EXERCISE AIM: Of the entries below, return only those lines from the line with "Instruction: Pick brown" to the line with "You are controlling", exactly, both included.

THE DATA:
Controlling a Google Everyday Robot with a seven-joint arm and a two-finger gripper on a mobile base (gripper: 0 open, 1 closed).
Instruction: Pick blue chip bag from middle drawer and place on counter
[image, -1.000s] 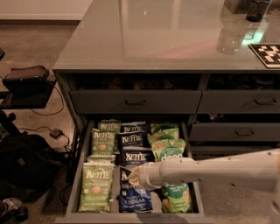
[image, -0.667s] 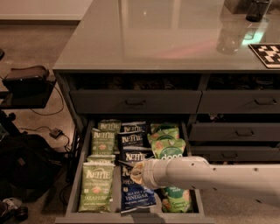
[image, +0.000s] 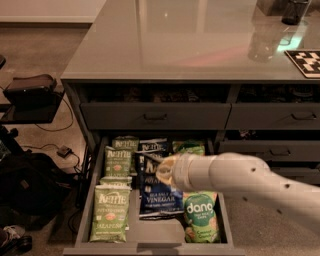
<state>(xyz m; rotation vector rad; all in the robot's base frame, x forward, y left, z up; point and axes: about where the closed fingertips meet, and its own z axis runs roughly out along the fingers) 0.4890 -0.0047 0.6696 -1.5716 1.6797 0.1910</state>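
Note:
The middle drawer (image: 152, 234) stands pulled open below the counter (image: 190, 40). My gripper (image: 157, 170) is at the end of the white arm that reaches in from the right, over the drawer's middle column. It is shut on the top edge of the blue chip bag (image: 160, 197), which hangs tilted below it, with its white VINEGAR lettering facing me. The bag's lower end is just above the bare drawer floor. A second navy Kettle bag (image: 152, 146) lies at the back of the drawer, partly hidden behind the gripper.
Light green Kettle bags (image: 111, 214) fill the drawer's left column, and a green dang bag (image: 200, 216) lies at the front right. A closed drawer front (image: 155, 116) is above. A clear glass (image: 262, 42) and a checkered board (image: 306, 62) sit on the counter. A black bag (image: 30, 185) is on the floor at left.
My gripper has risen and moved back over the drawer, and the blue chip bag has come up off the drawer's front floor with it, leaving that spot bare.

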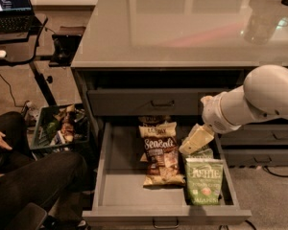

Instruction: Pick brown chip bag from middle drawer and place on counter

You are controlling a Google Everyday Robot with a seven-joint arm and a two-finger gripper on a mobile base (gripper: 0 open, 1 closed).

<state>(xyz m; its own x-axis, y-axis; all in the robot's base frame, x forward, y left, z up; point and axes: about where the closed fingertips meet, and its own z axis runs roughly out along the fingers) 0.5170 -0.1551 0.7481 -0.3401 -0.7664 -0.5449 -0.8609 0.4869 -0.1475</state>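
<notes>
The brown chip bag [161,153] lies flat in the open middle drawer [120,188], left of centre, with "Sea Salt" lettering showing. My gripper [196,140] hangs from the white arm [259,99] on the right. It sits just right of the brown bag's upper part, above a green Kettle bag [204,180]. It is apart from the brown bag. The counter [182,28] spans the top of the view, glossy and reflective.
A second green bag [201,152] lies partly under the gripper. A bin of snacks [60,127] stands left of the drawer. A black laptop desk [14,28] is at the upper left. A person's legs [33,176] are at the lower left. Narrower closed drawers [269,138] are at right.
</notes>
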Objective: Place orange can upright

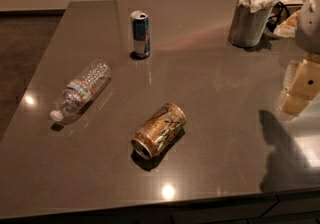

OUTPUT FOR THIS TASK:
Instruction: Pick brown chip bag from middle drawer and place on counter

You are controlling a Google Everyday Robot with a seven-joint arm and a two-finger gripper on a mobile base (gripper: 0 open, 1 closed).

Nothing further is needed for this exercise.